TEM of 8-month-old WT (Fig. 1k, l) and KI retinas (Fig. 1m-o) was also performed to evaluate the morphology of RPE cells and the Bruch’s membrane in detail. In the WT mice, the normal expected morphology for RPE was observed, with the presence of photoreceptor outer segments (OS) in contact with RPE apical microvilli (Mv) (Fig. 1k; OS and Additional file 1: Figure S1a), melanin and lipofuscin granules in the cytoplasm (Fig. 1k; Me, Lf) as well as basal infoldings of the RPE membrane (Fig. 1 k; BI) in contact with the Bruch’s membrane (Fig. 1 k; BM).
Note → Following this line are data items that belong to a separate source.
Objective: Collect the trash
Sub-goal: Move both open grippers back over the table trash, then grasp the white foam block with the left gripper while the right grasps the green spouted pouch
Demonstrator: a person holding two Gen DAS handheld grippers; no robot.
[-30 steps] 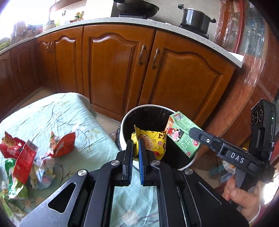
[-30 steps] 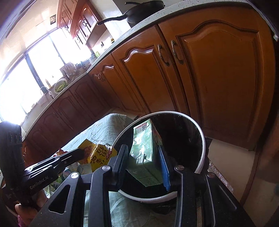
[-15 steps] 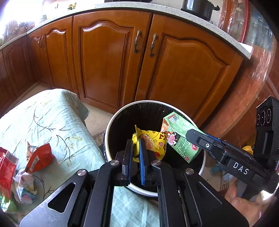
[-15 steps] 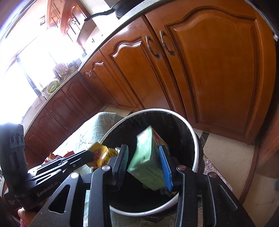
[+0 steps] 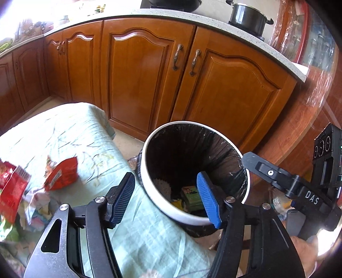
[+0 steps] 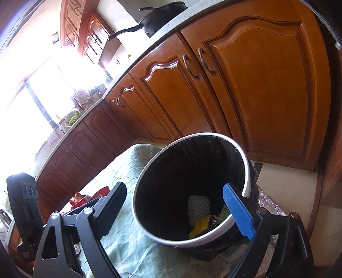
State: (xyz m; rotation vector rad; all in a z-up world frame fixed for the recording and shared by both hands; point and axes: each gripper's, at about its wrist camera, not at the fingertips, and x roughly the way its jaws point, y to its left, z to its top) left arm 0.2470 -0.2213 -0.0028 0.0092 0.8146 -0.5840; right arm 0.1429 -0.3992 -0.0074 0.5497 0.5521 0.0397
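Observation:
A white-rimmed trash bin (image 5: 158,205) with a black liner stands beside the table; it also shows in the right wrist view (image 6: 149,231). At its bottom lie the green carton (image 5: 191,197), the yellow wrapper (image 6: 197,226) and a white foam net (image 6: 197,206). My left gripper (image 5: 165,197) is open and empty above the bin's near rim. My right gripper (image 6: 177,210) is open and empty over the bin. A red snack wrapper (image 5: 62,174) and more wrappers (image 5: 12,192) lie on the table at left.
The table has a pale green cloth (image 5: 70,136). Wooden kitchen cabinets (image 5: 141,74) stand behind the bin. A black pot (image 5: 248,16) sits on the counter. The right gripper's body (image 5: 299,190) is at the right in the left wrist view.
Both grippers opened. The yellow wrapper and the green carton dropped out of them and now lie at the bottom of the bin.

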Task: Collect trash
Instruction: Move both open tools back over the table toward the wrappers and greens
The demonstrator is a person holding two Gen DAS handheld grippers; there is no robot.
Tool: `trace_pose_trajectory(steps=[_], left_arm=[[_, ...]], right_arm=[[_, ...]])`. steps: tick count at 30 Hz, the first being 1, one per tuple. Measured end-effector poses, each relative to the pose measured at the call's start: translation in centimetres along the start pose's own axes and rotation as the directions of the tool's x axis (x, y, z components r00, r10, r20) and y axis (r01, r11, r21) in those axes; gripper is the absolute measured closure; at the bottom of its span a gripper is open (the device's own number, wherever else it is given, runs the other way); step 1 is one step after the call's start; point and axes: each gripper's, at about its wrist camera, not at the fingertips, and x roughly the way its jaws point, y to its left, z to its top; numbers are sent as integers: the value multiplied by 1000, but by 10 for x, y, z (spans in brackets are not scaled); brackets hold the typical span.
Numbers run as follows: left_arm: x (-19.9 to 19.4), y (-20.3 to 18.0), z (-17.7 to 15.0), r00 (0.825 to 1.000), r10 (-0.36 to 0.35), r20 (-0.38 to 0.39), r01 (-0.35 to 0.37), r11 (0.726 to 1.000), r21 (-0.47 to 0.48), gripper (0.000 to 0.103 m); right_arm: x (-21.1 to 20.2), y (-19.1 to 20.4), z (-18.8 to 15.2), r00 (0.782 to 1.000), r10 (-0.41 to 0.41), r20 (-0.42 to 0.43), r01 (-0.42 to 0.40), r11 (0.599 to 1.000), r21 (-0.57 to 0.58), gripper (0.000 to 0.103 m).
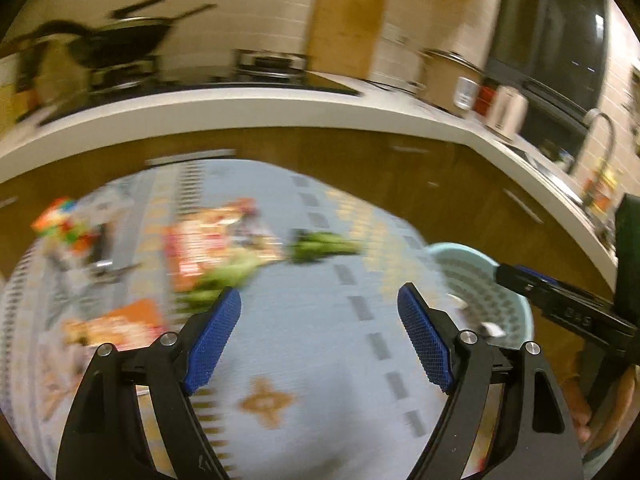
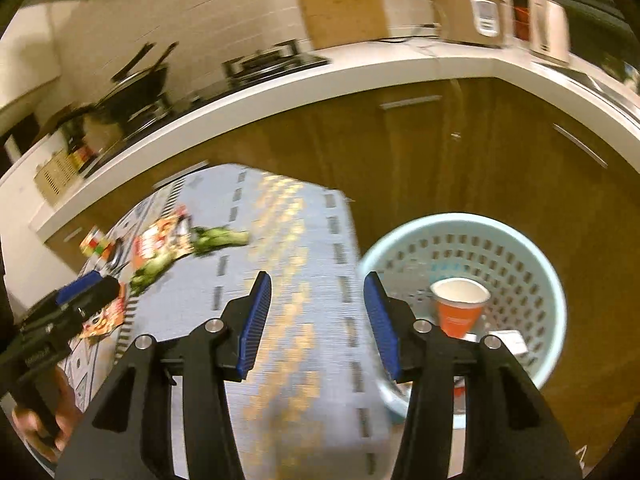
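Note:
My left gripper (image 1: 319, 334) is open and empty above a light blue patterned rug (image 1: 304, 360). My right gripper (image 2: 317, 322) is open and empty over the rug's right edge (image 2: 344, 248). A pale blue perforated basket (image 2: 532, 264) stands on the floor right of the rug; it shows in the left wrist view too (image 1: 480, 276). An orange paper cup (image 2: 458, 306) sits in it with some white scraps. Trash lies on the rug's far left: green leafy pieces (image 1: 324, 245), red-orange wrappers (image 1: 200, 248) and a colourful box (image 1: 60, 220). All is blurred.
A white kitchen counter (image 1: 280, 104) with brown cabinets (image 2: 440, 152) curves around the far side. On it are a stove with pans (image 1: 120, 44), a rice cooker (image 2: 468, 8) and a sink tap (image 1: 600, 128). Brown floor (image 2: 592, 240) surrounds the basket.

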Motion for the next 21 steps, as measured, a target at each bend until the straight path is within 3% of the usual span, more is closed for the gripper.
trace_pose_trajectory(steps=[3,7,14,21], left_arm=[[-19,34,-5,996,90,15,-90,996,-29,24],[-32,76,-15,971,237,-23,-237,971,-37,24],[-28,129,-44,964,236,-120,-252,958,-135,24],[-7,154,-56,971,171,-165,-206,952,-226,24]], right_arm=[[7,21,1,1000,24,-9,-25,999,-41,58],[18,49,1,998,57,-29,-59,995,-82,58],[44,83,-3,993,89,-82,-99,986,-133,58],[59,100,-6,991,81,-111,-99,980,-171,58]])
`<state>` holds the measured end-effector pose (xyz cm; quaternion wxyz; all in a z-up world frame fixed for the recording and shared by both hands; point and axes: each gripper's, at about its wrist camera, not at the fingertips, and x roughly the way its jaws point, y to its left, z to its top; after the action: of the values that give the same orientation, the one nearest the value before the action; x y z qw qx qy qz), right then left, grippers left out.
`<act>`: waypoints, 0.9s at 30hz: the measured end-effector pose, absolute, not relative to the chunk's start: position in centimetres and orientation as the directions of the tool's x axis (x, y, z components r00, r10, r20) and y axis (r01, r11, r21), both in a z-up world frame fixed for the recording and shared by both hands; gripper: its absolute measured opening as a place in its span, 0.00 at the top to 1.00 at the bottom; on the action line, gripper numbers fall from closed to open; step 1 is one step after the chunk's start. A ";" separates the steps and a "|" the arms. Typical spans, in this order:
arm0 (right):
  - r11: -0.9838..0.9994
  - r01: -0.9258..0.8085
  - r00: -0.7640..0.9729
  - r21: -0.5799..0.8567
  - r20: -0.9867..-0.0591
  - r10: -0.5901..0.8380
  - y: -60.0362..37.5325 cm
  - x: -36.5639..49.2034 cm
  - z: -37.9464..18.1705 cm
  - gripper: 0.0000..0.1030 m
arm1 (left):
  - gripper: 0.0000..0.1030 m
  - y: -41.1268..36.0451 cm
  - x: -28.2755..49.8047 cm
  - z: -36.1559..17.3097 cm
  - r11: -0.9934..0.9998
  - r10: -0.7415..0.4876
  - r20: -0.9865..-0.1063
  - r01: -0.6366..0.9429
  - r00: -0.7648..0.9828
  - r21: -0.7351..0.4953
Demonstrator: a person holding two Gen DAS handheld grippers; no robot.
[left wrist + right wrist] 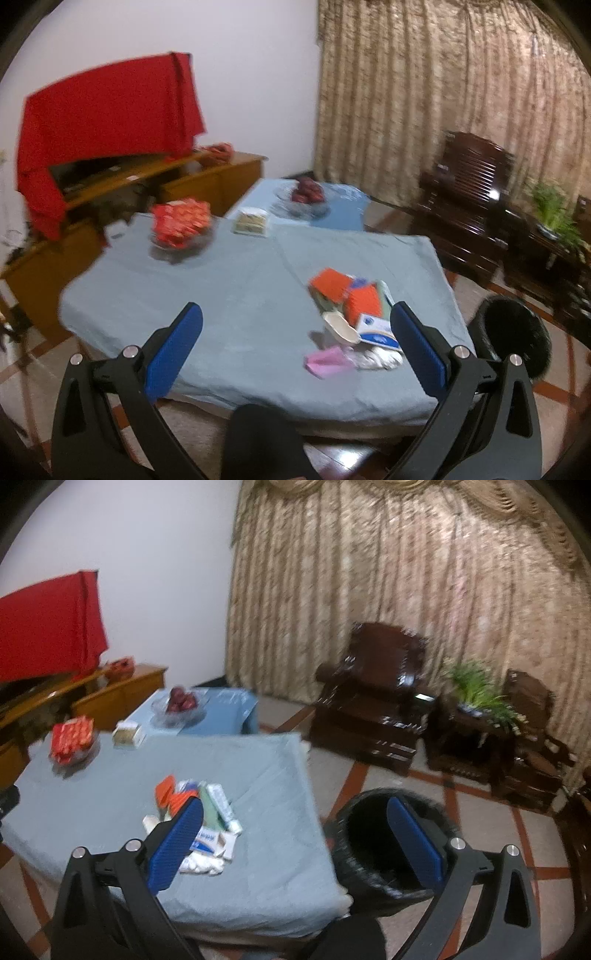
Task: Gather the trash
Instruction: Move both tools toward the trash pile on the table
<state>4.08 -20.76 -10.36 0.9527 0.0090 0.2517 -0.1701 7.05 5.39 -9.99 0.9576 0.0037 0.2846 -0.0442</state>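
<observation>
A heap of trash [354,317] lies on the blue-grey tablecloth [229,295] near the table's right edge: orange packets, a white and blue box, a pink wrapper, crumpled white paper. The right wrist view shows the same heap of trash [203,819] behind its left finger. A black-lined bin [388,845] stands on the floor right of the table; the bin [513,336] also shows in the left wrist view. My left gripper [295,314] hangs open above the table's near edge, left of the heap. My right gripper [295,808] is open, straddling the table corner and the bin.
Two glass bowls, one with red packets [181,225] and one with dark red fruit [306,192], plus a small box [251,221], sit at the far side. A wooden cabinet [147,184] under red cloth stands left. Dark wooden chairs [373,698] and a plant [480,694] stand before the curtain.
</observation>
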 end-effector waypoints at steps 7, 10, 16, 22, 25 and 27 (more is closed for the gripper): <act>0.990 0.137 0.762 -0.020 -0.637 -0.119 -19.4 9.7 -16.5 0.36 | 0.05 4.9 10.4 -14.5 0.988 -0.151 -0.593 0.141 0.791 -0.064; 0.996 0.088 0.734 0.014 -0.677 -0.055 -18.8 11.9 -19.0 0.40 | 0.05 4.6 12.4 -16.6 0.987 -0.158 -0.617 0.134 0.771 -0.085; 0.998 0.021 0.700 0.052 -0.714 0.022 -18.7 14.9 -22.6 0.40 | 0.05 3.3 15.1 -19.7 0.985 -0.168 -0.659 0.147 0.733 -0.089; 0.995 -0.008 0.639 0.097 -0.765 0.080 -19.2 18.0 -26.1 0.53 | 0.05 3.0 17.2 -22.6 0.982 -0.187 -0.691 0.157 0.698 -0.108; 0.993 -0.007 0.631 0.115 -0.770 0.094 -19.4 18.6 -26.9 0.53 | 0.05 2.9 18.2 -23.9 0.984 -0.167 -0.700 0.158 0.695 -0.078; 0.993 -0.002 0.629 0.120 -0.771 0.094 -19.6 19.1 -27.4 0.53 | 0.05 3.0 19.0 -24.7 0.985 -0.166 -0.708 0.155 0.686 -0.081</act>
<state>19.06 -19.55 -27.42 0.9010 0.0537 0.4297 0.0265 19.00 3.01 -24.73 0.9181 -0.0074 0.3865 -0.0874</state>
Bruch’s membrane presented a well-defined fundamental structure (Fig. 1l; fs) between each basal lamina, one corresponding to the RPE and the other to the endothelium of a choroidal vessel (Fig. 1l; BL, arrowheads). The thickness of the Bruch’s membrane measured between both basal laminae was 400 nm (Fig. 1 l). In contrast, Prpf31A216P/+ TEM images showed, accumulation of lipofuscin granules (Fig. 1m, o; Lf), vacuolization of the RPE (Fig. 1m; Va), atrophy of basal infoldings (Fig. 1m; BI) and thickening of Bruch’s membrane (Fig. 1 m; BM), to an approximate size of 700 nm (Fig. 1n). Additionally, the homogeneity of the fundamental membrane structure was lost (Fig. 1n; fs) and we also found accumulation of amorphous electrodense material within the Bruch’s membrane (Fig. 1o; black arrow). The Mv and the end of OS in mutant mice were also observed. Mv were shorter and disorganized when compared with the Mv of WT mice (Additional file 1: Figure S1). Despite all these alterations, the Prpf31A216P/+ mice did not show any damage of the photoreceptor.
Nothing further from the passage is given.